• _Task instructions_: Until the line containing "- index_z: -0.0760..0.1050" has been reproduced, keep reproducing each line of the material below exactly, starting with the first.

• _Data records_:
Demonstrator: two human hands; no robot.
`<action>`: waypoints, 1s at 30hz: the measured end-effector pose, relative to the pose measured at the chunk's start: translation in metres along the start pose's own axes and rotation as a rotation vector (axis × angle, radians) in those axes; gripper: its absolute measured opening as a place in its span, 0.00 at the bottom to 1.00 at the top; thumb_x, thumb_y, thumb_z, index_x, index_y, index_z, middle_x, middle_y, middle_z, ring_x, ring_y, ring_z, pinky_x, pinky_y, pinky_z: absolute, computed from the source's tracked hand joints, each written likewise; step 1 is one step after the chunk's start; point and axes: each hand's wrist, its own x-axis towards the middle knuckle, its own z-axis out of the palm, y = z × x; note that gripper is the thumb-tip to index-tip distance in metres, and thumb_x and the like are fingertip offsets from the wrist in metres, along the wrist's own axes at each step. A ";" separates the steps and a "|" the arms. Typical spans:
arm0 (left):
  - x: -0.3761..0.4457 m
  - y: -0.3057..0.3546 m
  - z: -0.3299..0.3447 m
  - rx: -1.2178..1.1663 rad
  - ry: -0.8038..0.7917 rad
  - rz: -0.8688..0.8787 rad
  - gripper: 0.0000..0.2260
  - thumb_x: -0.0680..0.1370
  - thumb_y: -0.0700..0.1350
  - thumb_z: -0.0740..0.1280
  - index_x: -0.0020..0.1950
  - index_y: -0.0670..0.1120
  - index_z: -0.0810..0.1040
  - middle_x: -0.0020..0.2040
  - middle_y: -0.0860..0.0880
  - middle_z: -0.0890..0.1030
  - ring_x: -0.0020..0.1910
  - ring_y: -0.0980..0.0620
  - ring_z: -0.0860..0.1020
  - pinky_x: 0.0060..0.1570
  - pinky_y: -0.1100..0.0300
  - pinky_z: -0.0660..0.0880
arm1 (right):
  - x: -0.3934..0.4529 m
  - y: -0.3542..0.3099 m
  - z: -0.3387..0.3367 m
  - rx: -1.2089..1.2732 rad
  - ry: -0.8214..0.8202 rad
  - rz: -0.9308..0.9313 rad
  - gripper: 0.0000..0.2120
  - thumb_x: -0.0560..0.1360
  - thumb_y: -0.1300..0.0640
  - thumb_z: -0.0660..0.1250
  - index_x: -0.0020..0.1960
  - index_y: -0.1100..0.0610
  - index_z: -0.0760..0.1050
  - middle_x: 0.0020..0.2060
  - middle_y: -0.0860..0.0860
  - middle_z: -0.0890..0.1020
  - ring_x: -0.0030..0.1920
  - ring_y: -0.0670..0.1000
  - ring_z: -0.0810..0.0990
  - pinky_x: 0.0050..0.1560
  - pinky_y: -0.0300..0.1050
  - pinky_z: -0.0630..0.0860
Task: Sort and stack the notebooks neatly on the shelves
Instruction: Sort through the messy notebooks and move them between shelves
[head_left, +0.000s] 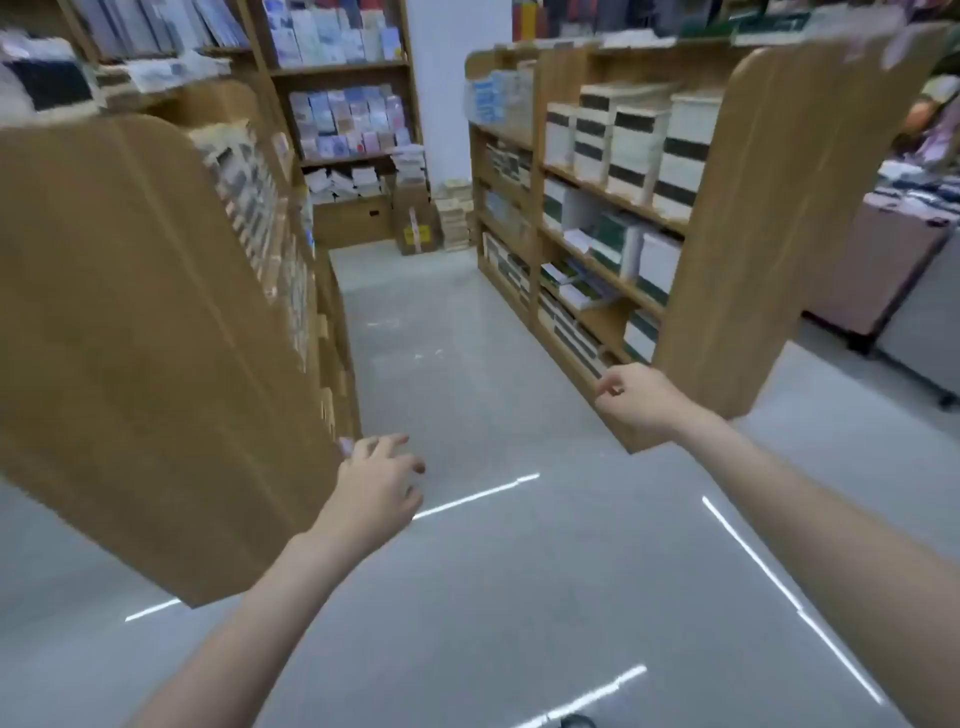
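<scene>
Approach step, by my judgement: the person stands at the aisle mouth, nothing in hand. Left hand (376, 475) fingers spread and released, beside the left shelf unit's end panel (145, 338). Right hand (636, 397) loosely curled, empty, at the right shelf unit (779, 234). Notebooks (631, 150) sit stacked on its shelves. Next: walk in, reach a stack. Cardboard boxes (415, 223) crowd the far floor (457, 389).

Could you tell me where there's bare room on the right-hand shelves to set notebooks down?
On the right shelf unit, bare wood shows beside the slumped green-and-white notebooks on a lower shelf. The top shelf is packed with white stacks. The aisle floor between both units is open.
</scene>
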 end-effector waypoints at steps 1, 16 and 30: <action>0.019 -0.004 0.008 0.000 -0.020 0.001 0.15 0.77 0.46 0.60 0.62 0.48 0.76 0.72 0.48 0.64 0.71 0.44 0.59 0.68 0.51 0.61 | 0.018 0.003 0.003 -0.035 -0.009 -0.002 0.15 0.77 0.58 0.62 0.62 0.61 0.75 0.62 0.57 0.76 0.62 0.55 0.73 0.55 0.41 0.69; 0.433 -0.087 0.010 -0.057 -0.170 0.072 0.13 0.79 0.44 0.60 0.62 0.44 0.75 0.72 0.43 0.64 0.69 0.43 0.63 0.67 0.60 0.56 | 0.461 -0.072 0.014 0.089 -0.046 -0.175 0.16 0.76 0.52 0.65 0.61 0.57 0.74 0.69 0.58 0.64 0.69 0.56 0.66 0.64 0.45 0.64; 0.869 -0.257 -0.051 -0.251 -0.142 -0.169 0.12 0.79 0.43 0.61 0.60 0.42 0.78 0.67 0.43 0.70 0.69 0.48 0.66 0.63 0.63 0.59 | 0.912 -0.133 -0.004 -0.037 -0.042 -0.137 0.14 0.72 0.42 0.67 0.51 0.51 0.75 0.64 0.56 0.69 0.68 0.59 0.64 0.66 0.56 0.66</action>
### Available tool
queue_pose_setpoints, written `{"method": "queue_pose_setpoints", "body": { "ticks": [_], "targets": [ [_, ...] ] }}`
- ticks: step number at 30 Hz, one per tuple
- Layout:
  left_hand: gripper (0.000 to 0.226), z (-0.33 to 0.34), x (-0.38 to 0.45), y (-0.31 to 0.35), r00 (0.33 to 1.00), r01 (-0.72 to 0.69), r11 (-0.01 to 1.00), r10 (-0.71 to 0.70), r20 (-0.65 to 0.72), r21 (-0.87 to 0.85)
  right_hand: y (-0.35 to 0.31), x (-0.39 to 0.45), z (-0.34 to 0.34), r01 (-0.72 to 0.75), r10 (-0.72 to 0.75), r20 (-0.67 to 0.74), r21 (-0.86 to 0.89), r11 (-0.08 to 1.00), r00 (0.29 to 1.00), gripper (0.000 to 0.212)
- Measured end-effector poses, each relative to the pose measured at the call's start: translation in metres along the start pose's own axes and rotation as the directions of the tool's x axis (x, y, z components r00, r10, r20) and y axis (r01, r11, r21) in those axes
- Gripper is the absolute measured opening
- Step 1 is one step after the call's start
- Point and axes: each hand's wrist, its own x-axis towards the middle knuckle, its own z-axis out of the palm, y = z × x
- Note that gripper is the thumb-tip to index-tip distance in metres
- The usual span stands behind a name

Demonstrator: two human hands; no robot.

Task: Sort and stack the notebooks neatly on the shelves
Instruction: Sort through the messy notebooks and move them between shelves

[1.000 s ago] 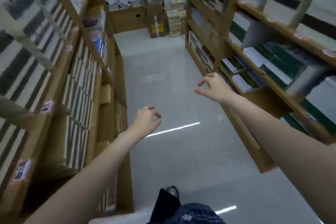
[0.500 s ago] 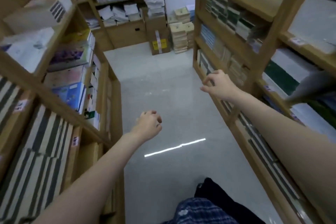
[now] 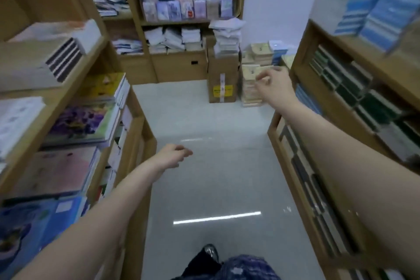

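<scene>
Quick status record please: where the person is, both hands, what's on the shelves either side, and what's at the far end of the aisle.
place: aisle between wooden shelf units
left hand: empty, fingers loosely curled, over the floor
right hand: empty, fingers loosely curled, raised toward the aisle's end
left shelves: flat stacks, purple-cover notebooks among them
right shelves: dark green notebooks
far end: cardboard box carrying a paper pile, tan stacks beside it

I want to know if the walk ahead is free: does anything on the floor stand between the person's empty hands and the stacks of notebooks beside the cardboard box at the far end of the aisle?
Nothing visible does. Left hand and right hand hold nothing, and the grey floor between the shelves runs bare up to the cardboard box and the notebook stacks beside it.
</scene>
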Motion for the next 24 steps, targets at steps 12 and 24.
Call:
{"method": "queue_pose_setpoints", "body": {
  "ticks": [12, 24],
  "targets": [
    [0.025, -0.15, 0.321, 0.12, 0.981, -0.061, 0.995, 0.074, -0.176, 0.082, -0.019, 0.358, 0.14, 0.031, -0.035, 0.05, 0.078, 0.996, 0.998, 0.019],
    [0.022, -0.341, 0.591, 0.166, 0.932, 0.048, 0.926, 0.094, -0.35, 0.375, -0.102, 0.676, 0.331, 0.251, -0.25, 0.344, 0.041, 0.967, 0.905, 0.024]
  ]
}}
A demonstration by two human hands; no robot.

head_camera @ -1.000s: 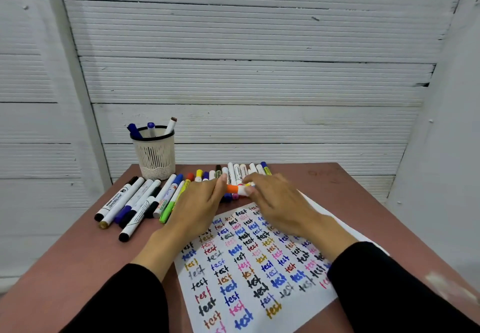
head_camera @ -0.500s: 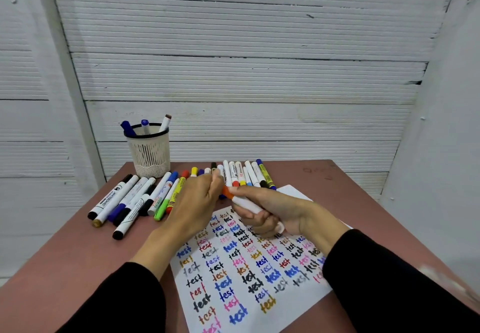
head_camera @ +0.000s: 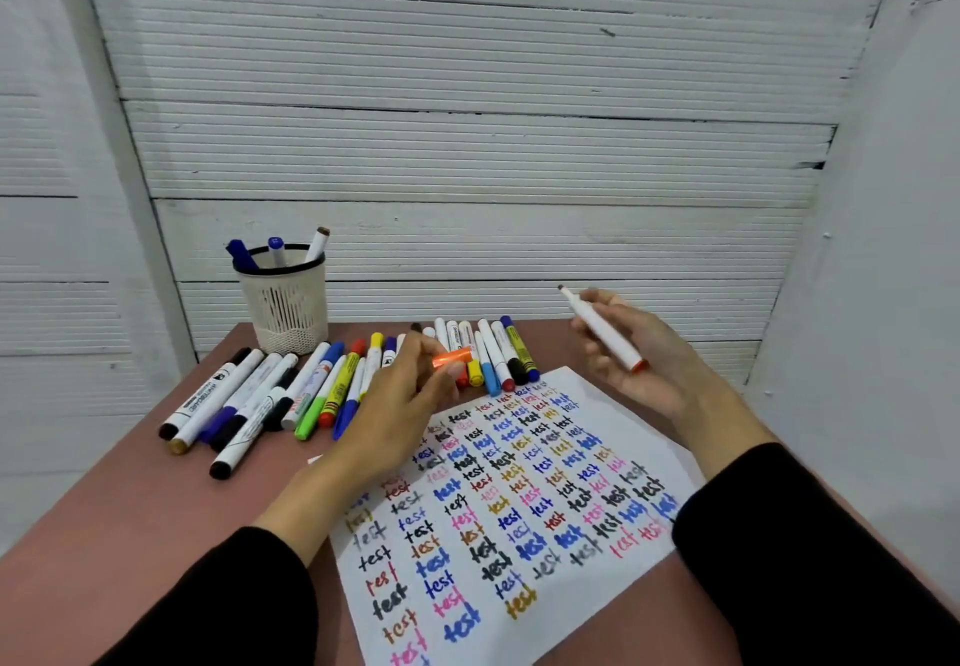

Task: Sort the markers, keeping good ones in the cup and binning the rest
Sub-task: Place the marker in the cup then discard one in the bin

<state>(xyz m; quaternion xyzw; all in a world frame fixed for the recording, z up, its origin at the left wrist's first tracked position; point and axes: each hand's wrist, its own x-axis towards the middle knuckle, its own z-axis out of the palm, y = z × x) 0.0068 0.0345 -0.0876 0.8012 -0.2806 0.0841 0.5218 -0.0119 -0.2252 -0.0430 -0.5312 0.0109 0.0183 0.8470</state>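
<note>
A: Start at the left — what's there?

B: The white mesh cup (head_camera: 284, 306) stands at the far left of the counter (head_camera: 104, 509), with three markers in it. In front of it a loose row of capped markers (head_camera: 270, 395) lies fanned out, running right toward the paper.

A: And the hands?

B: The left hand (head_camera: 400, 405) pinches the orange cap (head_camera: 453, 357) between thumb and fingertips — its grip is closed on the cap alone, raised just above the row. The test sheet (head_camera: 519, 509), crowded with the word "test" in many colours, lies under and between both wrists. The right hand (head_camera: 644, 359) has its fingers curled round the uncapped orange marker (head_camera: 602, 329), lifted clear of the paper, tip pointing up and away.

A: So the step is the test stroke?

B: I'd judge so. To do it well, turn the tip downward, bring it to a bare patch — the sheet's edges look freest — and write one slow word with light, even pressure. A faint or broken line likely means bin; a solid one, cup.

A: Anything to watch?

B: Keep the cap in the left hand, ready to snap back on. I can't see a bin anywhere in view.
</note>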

• _Result_:
Demonstrator: two human hands; no robot.
`<action>`: waypoints, 1s at 30hz: the measured end-effector pose, relative to the pose measured at the chunk's start: translation in metres along the start pose's own axes and rotation as a rotation vector (axis × angle, radians) in those axes; gripper: its absolute measured opening as a place in its span, 0.00 at the bottom to 1.00 at the top; thumb_x, thumb_y, thumb_z, index_x, index_y, index_z, middle_x, middle_y, middle_z, ring_x, ring_y, ring_z, pinky_x, pinky_y, pinky_z: absolute, computed from the source's tracked hand joints, each written likewise; step 1 is one step after the chunk's start; point and axes: each hand's wrist, its own x-axis towards the middle knuckle, its own z-axis out of the palm, y = z × x; note that gripper is the thumb-tip to index-tip distance in metres, and thumb_x and the like are fingertip offsets from the wrist in metres, along the wrist's own axes at each step. A ";" separates the steps and a "|" the arms. Typical spans:
arm0 (left):
  - x: -0.3761..0.4457 m
  - y: -0.3057..0.3546 m
  - z: -0.3299..0.3447 m
  - rx: -1.2178..1.1663 rad
  - ry: -0.8038..0.7917 rad
  - rz: -0.8688..0.8787 rad
  - gripper: 0.0000..0.2260
  - thumb_x: -0.0680..0.1370
  - thumb_y: -0.0700..0.1350
  - thumb_z: -0.0740..0.1280
  - index_x: -0.0020..0.1950
  - index_y: -0.0670..0.1120
  - index_z: -0.0810..0.1040
  - middle_x: -0.0020..0.2040
  - middle_y: -0.0860..0.0880
  - middle_z: -0.0890..0.1030
  - ring_x: -0.0020..0.1910
  - ring_y: -0.0980..0.0620
  - ring_z: -0.0860..0.1020
  - pinky_x: 0.0060..0.1570
  - pinky_y: -0.1100..0.0300
  - pinky_z: -0.0660..0.0880
arm1 (right):
  - x: -0.3934..0.4529 m
  - y: -0.3542..0.3099 m
  - z: -0.3387..0.3367 m
  - rx: -1.2089..1.2732 rad
  - ry: -0.8214..0.8202 rad
  - rz: -0.9308..0.9313 rad
  - gripper: 0.0000..0.2120
  - thumb_x: -0.0560..0.1360
  - thumb_y: -0.1300..0.0640
  - thumb_z: -0.0660..0.1250
  - index_x: -0.0020..0.1960
  - index_y: -0.1100..0.0610
  - index_z: -0.0760..0.1050

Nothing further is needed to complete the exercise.